In today’s economic scenario, businesses of all shapes and sizes are witnessing explosive data growth, which is widely impacting how IT industry manages the surpassing data limits. The influx of information generated from multitude of sources present new challenges for companies that include backup requirements, storage capacity for exponentially growing data, and capability to meet application availability. These challenges have originated owing to technology advancements, increased collaboration, and hunger for information analytics. Going forward, data and information is stored on physical servers, virtual or cloud-based servers. To tap into the full potential of big data, it is imperative to protect both structured and unstructured data against all vulnerabilities. 

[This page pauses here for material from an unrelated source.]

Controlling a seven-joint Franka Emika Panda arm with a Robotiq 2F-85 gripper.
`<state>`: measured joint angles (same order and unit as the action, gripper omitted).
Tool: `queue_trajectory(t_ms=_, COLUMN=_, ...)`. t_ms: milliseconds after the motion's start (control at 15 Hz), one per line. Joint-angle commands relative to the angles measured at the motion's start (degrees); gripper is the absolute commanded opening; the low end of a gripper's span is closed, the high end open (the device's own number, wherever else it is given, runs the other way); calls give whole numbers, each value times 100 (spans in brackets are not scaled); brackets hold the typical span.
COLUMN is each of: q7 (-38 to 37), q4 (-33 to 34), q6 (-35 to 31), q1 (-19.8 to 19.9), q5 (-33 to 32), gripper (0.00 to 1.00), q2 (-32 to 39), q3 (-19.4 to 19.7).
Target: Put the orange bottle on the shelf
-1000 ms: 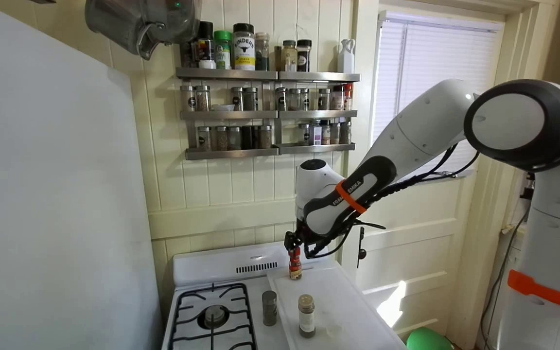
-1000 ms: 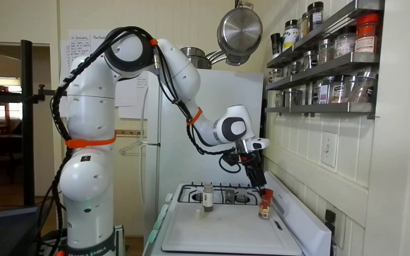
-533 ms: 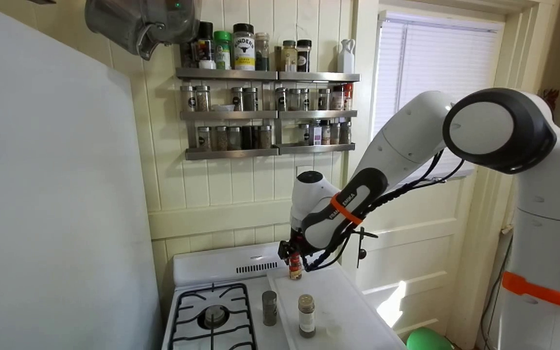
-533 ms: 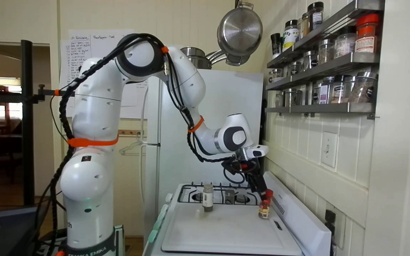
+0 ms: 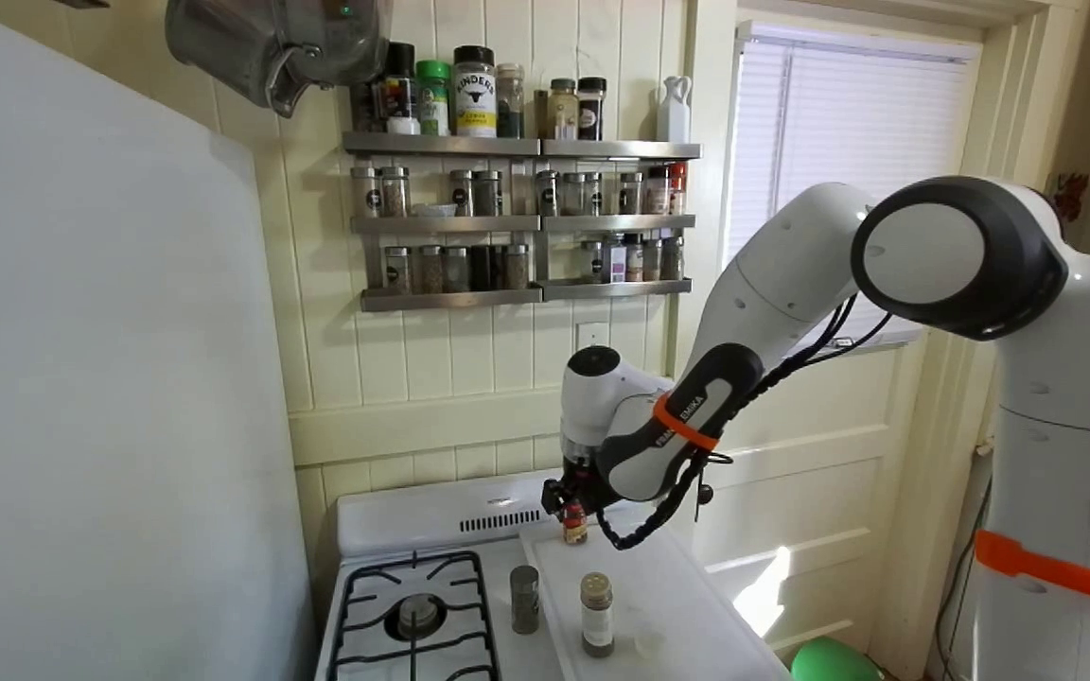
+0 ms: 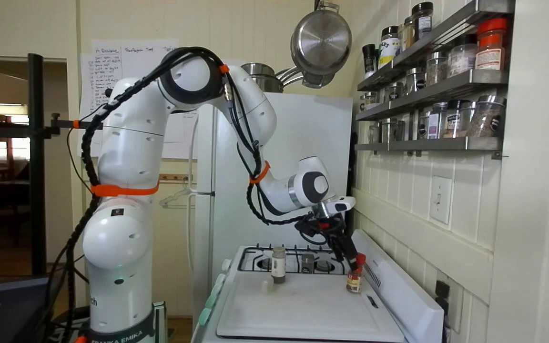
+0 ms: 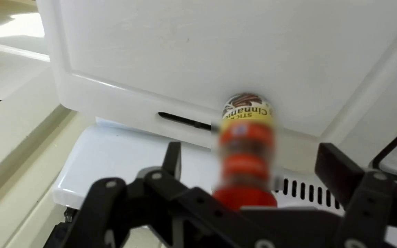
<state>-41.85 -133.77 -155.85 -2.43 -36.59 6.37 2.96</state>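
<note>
Fingers (image 7: 338,167) of the gripper (image 7: 250,155) stood wide apart in the wrist view, with the orange bottle (image 7: 246,151) between them and a gap showing on either side of it. Its red cap (image 7: 245,199) was at the near end; its middle was blurred, but on the label (image 7: 246,110) the start of the word Cinnamon read upside down. In both exterior views the orange bottle stood upright on the white stove cover (image 6: 303,305), with the gripper tilted at its top. In an exterior view it was near the far edge of that cover, in front of the back panel (image 5: 413,515), and the arm (image 5: 772,265) reached down to it from the right. Nearer in that view, a pale jar (image 5: 597,615) stood upright on the cover, and to its left a slim dark bottle (image 5: 524,601) stood between the cover and a burner (image 5: 420,613). Just beside the jar was a small pale thing (image 6: 267,285) too faint to make out. Higher up, on the far wall (image 5: 441,350), the shelf (image 5: 450,300) ran in three tiers with rows of jars (image 5: 456,272) on it, well apart from the orange bottle. Farther left hung a metal pot (image 5: 261,47), and the white fridge (image 5: 110,378) stood at the near left.
</note>
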Motion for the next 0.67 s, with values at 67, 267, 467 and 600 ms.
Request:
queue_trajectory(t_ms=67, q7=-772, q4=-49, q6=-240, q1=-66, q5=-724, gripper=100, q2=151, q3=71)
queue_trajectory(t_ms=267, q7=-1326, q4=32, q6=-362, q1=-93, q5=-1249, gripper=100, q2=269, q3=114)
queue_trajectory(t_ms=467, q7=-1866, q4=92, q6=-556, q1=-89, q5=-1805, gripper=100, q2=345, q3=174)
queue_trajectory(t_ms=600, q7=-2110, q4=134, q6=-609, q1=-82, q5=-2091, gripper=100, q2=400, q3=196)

Now Let's Dig Deeper to Understand What Challenges Enterprises are Facing due to Big Data Growth:

Data Protection: The increasing data that includes applications, files, databases, and social media demands stringent security for its protection and large capacity to execute backup. The companies need to pay focus on data capturing, backup scheduling, and API integration for virtual servers.

SLA Compliance: The exponential data growth makes it difficult for enterprises to limit themselves in a specified backup window boundary and meet data shielding agreements. In addition, voluminous data makes disaster recovery process more intricate.

Data Restoration: It is important to back-up all the critical datain order to take the business to the new level. Selecting right set of severs and high-tech restoration capabilities are complex.

There is no denying the fact that Big Data opens new vistas of opportunity for leveraging data and information as an important asset. At the same time, it is mounting pressure on IT organizations to translate the way they manage and maintain data. How efficiently these challenges are addressed, it has direct impact on the bottom line of a business. 
In this light, businesses should look for data backup and recovery services that can promptly address the complexity, volume and other big data challenges. 

Moreover, they need to better optimization technology and evolve from conventional data-centric approach to ageographically dispersed, scalable deployment approach to ensure enhanced data protection coverage.